ABOUT THIS EXERCISE. Nothing should differ. Repeat every record as written.

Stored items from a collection
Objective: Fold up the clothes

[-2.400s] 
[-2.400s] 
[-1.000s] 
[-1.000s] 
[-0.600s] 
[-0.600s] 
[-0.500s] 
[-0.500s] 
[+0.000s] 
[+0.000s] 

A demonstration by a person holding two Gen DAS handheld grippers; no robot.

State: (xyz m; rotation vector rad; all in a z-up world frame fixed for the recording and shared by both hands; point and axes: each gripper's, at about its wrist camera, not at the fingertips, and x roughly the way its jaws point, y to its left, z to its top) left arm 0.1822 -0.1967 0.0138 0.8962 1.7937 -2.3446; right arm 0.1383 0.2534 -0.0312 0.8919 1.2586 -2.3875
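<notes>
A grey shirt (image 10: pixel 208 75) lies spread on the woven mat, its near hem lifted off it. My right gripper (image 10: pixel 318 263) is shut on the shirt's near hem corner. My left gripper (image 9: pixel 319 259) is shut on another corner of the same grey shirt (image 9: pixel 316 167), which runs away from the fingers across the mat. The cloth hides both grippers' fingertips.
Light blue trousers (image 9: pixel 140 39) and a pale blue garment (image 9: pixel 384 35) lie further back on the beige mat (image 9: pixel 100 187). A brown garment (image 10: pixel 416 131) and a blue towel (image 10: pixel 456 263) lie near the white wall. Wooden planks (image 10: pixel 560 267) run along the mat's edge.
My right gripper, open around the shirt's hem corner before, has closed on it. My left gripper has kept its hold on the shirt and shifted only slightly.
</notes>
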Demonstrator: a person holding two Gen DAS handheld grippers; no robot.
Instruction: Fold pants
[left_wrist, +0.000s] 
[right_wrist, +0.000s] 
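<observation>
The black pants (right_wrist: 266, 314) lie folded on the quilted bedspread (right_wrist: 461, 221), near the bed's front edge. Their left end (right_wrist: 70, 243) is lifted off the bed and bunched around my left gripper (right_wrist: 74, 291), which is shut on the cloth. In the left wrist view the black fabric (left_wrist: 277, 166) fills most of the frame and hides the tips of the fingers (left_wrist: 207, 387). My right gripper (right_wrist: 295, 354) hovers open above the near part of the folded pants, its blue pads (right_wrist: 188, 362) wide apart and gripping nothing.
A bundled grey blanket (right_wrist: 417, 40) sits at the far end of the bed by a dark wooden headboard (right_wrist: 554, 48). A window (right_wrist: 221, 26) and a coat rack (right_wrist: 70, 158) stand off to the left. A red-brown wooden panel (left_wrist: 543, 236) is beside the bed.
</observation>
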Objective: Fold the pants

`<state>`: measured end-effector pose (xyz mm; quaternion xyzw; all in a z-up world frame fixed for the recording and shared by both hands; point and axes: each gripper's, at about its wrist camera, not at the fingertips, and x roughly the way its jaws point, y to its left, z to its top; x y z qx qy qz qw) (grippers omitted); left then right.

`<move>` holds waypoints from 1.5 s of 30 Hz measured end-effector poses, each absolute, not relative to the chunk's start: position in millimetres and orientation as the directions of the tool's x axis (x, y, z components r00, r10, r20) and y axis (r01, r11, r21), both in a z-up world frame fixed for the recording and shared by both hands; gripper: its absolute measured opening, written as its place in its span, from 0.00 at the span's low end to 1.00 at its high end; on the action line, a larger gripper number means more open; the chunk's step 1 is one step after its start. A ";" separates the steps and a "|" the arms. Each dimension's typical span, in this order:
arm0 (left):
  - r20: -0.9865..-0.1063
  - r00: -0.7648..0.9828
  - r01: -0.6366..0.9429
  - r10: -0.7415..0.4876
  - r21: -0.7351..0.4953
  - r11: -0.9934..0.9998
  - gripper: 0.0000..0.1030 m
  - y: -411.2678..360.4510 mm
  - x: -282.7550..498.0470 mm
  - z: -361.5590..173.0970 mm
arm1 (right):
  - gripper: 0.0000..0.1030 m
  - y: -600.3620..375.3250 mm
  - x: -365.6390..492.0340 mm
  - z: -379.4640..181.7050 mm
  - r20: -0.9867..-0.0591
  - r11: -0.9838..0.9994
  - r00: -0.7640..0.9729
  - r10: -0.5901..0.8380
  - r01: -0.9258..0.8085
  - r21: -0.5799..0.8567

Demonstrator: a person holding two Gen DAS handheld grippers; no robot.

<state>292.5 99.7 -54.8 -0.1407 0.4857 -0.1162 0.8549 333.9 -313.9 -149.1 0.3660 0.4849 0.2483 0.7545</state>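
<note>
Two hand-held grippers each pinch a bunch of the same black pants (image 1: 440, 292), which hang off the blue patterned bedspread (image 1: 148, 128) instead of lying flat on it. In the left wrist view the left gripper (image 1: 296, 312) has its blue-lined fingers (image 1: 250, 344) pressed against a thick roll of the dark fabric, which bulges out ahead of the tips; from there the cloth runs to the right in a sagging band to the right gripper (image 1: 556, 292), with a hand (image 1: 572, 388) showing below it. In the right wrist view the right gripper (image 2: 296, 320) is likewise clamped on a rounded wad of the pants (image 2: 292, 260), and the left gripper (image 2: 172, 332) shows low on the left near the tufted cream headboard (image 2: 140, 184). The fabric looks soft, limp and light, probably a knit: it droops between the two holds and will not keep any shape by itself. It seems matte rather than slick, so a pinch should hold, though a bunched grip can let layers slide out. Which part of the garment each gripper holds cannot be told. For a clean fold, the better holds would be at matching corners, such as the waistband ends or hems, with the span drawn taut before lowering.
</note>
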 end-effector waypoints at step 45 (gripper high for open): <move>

TASK RESPONSE.
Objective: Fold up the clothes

[-2.400s] 
[-2.400s] 
[-1.000s] 
[-1.000s] 
[-0.600s] 
[-0.600s] 
[-0.500s] 
[-0.500s] 
[+0.000s] 
[+0.000s] 

A demonstration by a person holding two Gen DAS handheld grippers; no robot.

State: (xyz m; rotation vector rad; all in a z-up world frame fixed for the recording and shared by both hands; point and axes: each gripper's, at about its wrist camera, not at the fingertips, and x roughly the way its jaws point, y to its left, z to its top) left arm 0.1822 -0.1967 0.0138 0.8962 1.7937 -2.3446; right arm 0.1383 0.2534 -0.0312 0.8919 1.2586 -2.3875
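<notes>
A grey shirt (image 10: pixel 208 75) lies spread on the woven mat, its near hem lifted off it. My right gripper (image 10: pixel 318 263) is shut on the shirt's near hem corner. My left gripper (image 9: pixel 319 259) is shut on another corner of the same grey shirt (image 9: pixel 316 167), which runs away from the fingers across the mat. The cloth hides both grippers' fingertips.
Light blue trousers (image 9: pixel 140 39) and a pale blue garment (image 9: pixel 384 35) lie further back on the beige mat (image 9: pixel 100 187). A brown garment (image 10: pixel 416 131) and a blue towel (image 10: pixel 456 263) lie near the white wall. Wooden planks (image 10: pixel 560 267) run along the mat's edge.
My right gripper, open around the shirt's hem corner before, has closed on it. My left gripper has kept its hold on the shirt and shifted only slightly.
</notes>
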Demonstrator: a person holding two Gen DAS handheld grippers; no robot.
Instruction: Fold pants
[left_wrist, +0.000s] 
[right_wrist, +0.000s] 
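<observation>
The black pants (right_wrist: 266, 314) lie folded on the quilted bedspread (right_wrist: 461, 221), near the bed's front edge. Their left end (right_wrist: 70, 243) is lifted off the bed and bunched around my left gripper (right_wrist: 74, 291), which is shut on the cloth. In the left wrist view the black fabric (left_wrist: 277, 166) fills most of the frame and hides the tips of the fingers (left_wrist: 207, 387). My right gripper (right_wrist: 295, 354) hovers open above the near part of the folded pants, its blue pads (right_wrist: 188, 362) wide apart and gripping nothing.
A bundled grey blanket (right_wrist: 417, 40) sits at the far end of the bed by a dark wooden headboard (right_wrist: 554, 48). A window (right_wrist: 221, 26) and a coat rack (right_wrist: 70, 158) stand off to the left. A red-brown wooden panel (left_wrist: 543, 236) is beside the bed.
</observation>
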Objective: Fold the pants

`<state>`: measured end-effector pose (xyz mm; quaternion xyzw; all in a z-up world frame fixed for the recording and shared by both hands; point and axes: each gripper's, at about its wrist camera, not at the fingertips, and x roughly the way its jaws point, y to its left, z to its top; x y z qx qy qz qw) (grippers omitted); left then right.

`<move>` holds waypoints from 1.5 s of 30 Hz measured end-effector poses, each absolute, not relative to the chunk's start: position in millimetres and orientation as the directions of the tool's x axis (x, y, z components r00, r10, r20) and y axis (r01, r11, r21), both in a z-up world frame fixed for the recording and shared by both hands; gripper: its absolute measured opening, written as its place in its span, from 0.00 at the span's low end to 1.00 at its high end; on the action line, a larger gripper number means more open; the chunk's step 1 is one step after its start. A ";" separates the steps and a "|" the arms. Each dimension's typical span, in this order:
arm0 (left):
  - r20: -0.9865..-0.1063
  - r00: -0.7648..0.9828
  - r01: -0.6366..0.9429
  - r10: -0.7415..0.4876
  - r21: -0.7351..0.4953
  - r11: -0.9934..0.9998
  - gripper: 0.0000..0.1030 m
  - y: -411.2678..360.4510 mm
  - x: -282.7550..498.0470 mm
  - z: -361.5590..173.0970 mm
arm1 (right):
  - gripper: 0.0000..0.1030 m
  - y: -600.3620..375.3250 mm
  - x: -365.6390..492.0340 mm
  - z: -379.4640..181.7050 mm
  - r20: -0.9867..-0.0591
  - r11: -0.9838..0.9994
  - r00: -0.7640..0.9729
  - r10: -0.5901..0.8380
  - r01: -0.9258..0.8085
  - r21: -0.5799..0.8567

Demonstrator: a person holding two Gen DAS handheld grippers; no robot.

<state>292.5 99.7 -54.8 -0.1407 0.4857 -0.1162 0.8549 333.9 -313.9 -149.1 0.3660 0.4849 0.2483 0.7545</state>
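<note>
Two hand-held grippers each pinch a bunch of the same black pants (image 1: 440, 292), which hang off the blue patterned bedspread (image 1: 148, 128) instead of lying flat on it. In the left wrist view the left gripper (image 1: 296, 312) has its blue-lined fingers (image 1: 250, 344) pressed against a thick roll of the dark fabric, which bulges out ahead of the tips; from there the cloth runs to the right in a sagging band to the right gripper (image 1: 556, 292), with a hand (image 1: 572, 388) showing below it. In the right wrist view the right gripper (image 2: 296, 320) is likewise clamped on a rounded wad of the pants (image 2: 292, 260), and the left gripper (image 2: 172, 332) shows low on the left near the tufted cream headboard (image 2: 140, 184). The fabric looks soft, limp and light, probably a knit: it droops between the two holds and will not keep any shape by itself. It seems matte rather than slick, so a pinch should hold, though a bunched grip can let layers slide out. Which part of the garment each gripper holds cannot be told. For a clean fold, the better holds would be at matching corners, such as the waistband ends or hems, with the span drawn taut before lowering.
</note>
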 end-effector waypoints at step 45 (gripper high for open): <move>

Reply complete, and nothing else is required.